夢の精霊の指示通り、本堂に枕を並べた平助と弥勒寺の三人は、いつの間にか眠りに落ちてしまった。そしてさっき、どことも知れぬ岩山の上で目覚めたのだ。

「では、ここは誰の夢の中なのでしょう?」慈栄が訊いた。

「誰の夢でもないな、皆で同じ夢を見せられておるのじゃろう」

「ここは山の中みたいですね。いったいどこの山なんでしょう?」よっちゃんが辺りを見回している。

「夢の精霊め、『明恵上人を探して連れて来い』と言っておったな」

四人が眠ると、夢の中に夢の精霊が現れ態度を一変させた。

『三日の内に明恵上人を連れて来なければ、永遠に目覚めることは出来ぬ』と言ったのだ。
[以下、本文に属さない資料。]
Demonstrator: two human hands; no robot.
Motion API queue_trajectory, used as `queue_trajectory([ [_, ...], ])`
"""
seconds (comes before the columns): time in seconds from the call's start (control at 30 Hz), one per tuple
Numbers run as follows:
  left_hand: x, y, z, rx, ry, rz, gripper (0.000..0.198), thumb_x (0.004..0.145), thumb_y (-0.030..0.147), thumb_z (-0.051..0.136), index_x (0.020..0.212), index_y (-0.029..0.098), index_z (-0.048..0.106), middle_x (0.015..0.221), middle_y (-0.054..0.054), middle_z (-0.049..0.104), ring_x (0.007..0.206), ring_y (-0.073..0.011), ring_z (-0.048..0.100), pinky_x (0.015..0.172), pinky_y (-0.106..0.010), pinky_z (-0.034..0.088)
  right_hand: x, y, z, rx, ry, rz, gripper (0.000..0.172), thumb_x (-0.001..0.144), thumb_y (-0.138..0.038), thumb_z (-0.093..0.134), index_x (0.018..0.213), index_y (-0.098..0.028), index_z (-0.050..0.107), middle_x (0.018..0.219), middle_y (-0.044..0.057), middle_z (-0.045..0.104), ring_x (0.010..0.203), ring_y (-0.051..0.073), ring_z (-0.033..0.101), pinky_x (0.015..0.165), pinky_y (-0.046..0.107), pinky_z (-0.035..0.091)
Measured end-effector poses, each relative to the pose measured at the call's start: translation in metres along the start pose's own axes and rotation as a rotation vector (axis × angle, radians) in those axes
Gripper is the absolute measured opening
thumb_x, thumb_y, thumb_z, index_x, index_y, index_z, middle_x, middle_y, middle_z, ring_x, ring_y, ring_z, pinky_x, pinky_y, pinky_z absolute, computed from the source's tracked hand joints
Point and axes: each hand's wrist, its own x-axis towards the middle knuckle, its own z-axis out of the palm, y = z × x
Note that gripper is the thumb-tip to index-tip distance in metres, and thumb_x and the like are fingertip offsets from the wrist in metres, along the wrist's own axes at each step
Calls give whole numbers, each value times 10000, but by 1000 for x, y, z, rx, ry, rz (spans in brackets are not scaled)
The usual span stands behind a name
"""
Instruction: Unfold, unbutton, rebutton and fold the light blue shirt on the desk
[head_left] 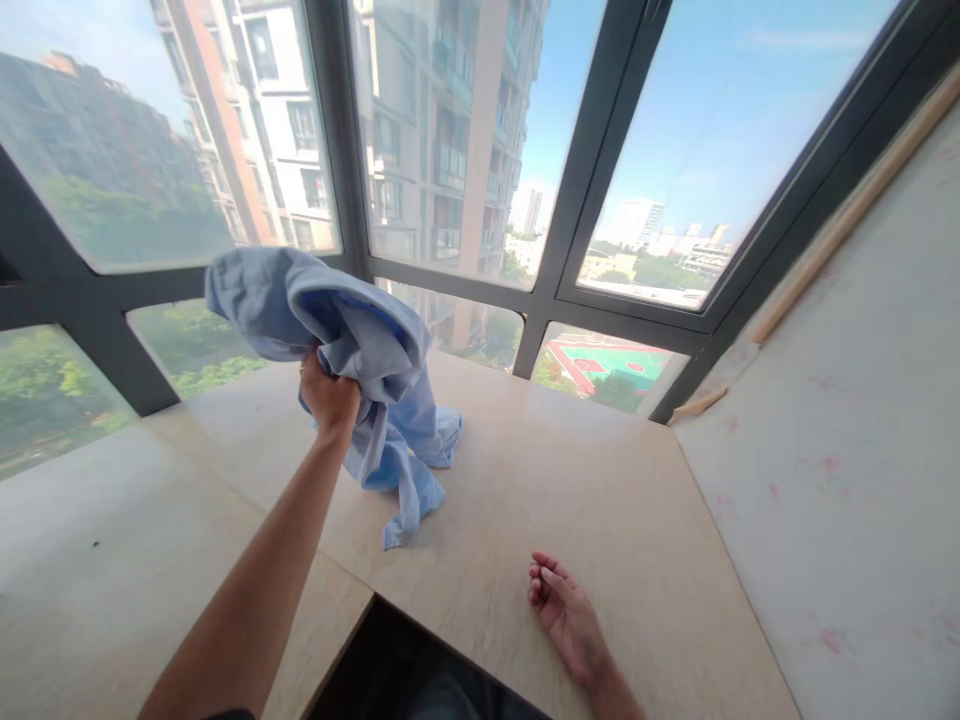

弥勒寺の三人は一斉に抗議したが、夢の精霊は笑い声を残して消えてしまった。

「とすれば、ここは上人が修行しておられた紀州の白上か京都の栂尾・・・」

「せっかく石から出してやったのに・・・私、悔しいです!」慈恵が歯噛みした。

「仕方ありませんね、言う通りにしなければ我々はずっと眠ったままです」

「明恵上人を探し出して、また石に閉じ込めて貰いましょうよ!」

「今度はそう簡単には行くまい。奴も警戒しておろう」

「まずは明恵上人をお探しするのが先決です。何か良いお知恵が拝借出来るかも知れません」

「そうじゃな、ならば早速出発じゃ。期限は三日と言っておったから急がねば」

四人は谷底の見える崖っぷちから離れ、緑の濃い森に向かって歩き出した。




                    2




「・・・と言うわけなのです。槇草さん」

凛は、道場へ戻ると師範代の槇草に弥勒寺で起きた出来事を話した。

「では、夢の精霊とやらが五人を夢の中へ閉じ込めてしまったのですね?」

「はい、期限は三日、明恵という高僧を探し出して彼らの元へお連れせねばなりません」

「もし、連れてこれなかったら?」

「無門先生達は永遠に夢から覚めることは出来ません」

「それじゃまるで、眠れる森の美女じゃないですか。師匠らしくないなぁ」

「槇草さん、そんな呑気な事を行っている場合ではありません!」

「いや、失敬。どうもあの五人じゃ緊張感がなくて・・・」

「それよりも、どうすれば良いでしょう?」

「ん〜夢といえば、これは僕の体験談なんですが・・・」槇草が言い淀んだ。

「なんですの?」

「俺は子供の頃、臨死体験をしたことがあるんですよ」

「まあ・・・」

「俺の実家の隣の家の柿の木に登って、柿を盗もうとしたんです。そしたら枝が折れて意識不明になって・・・きっと夢だと思っていたから忘れていたんですが」

「槇草さんって見かけによらず悪ガキだったんですね」

「お恥ずかしい。でも綺麗なところだったなぁ、菜の花が咲いて蝶々が飛んでいて、とても夢とは思えなかった」

「夢は冥界へ続いています。きっと本当に行って来られたのですわ」

「ちょっと待った!今なんと言いました?」

「だから本当に行って来られたのだと・・・」

「それだ!」

「え、なんですの?」

「師匠達は夢の世界に閉じ込められているでしょう?だとすれば出口は冥界にある。凛さんは冥界とは自由に行き来出来るではありませんか?」

「あっ、そうでした!」

「僕を冥界へ連れて行って下さい。そこで師匠達を待ちましょう。なぁにあの五人の事です、きっと出口を見つけて出て来ますよ」

「そうですわね。では、急いで参りましょう!」

「ちょっと待って下さい。念の為に鬼切丸を持って行きましょう」

槇草は、自宅に鬼切丸を取りに走った。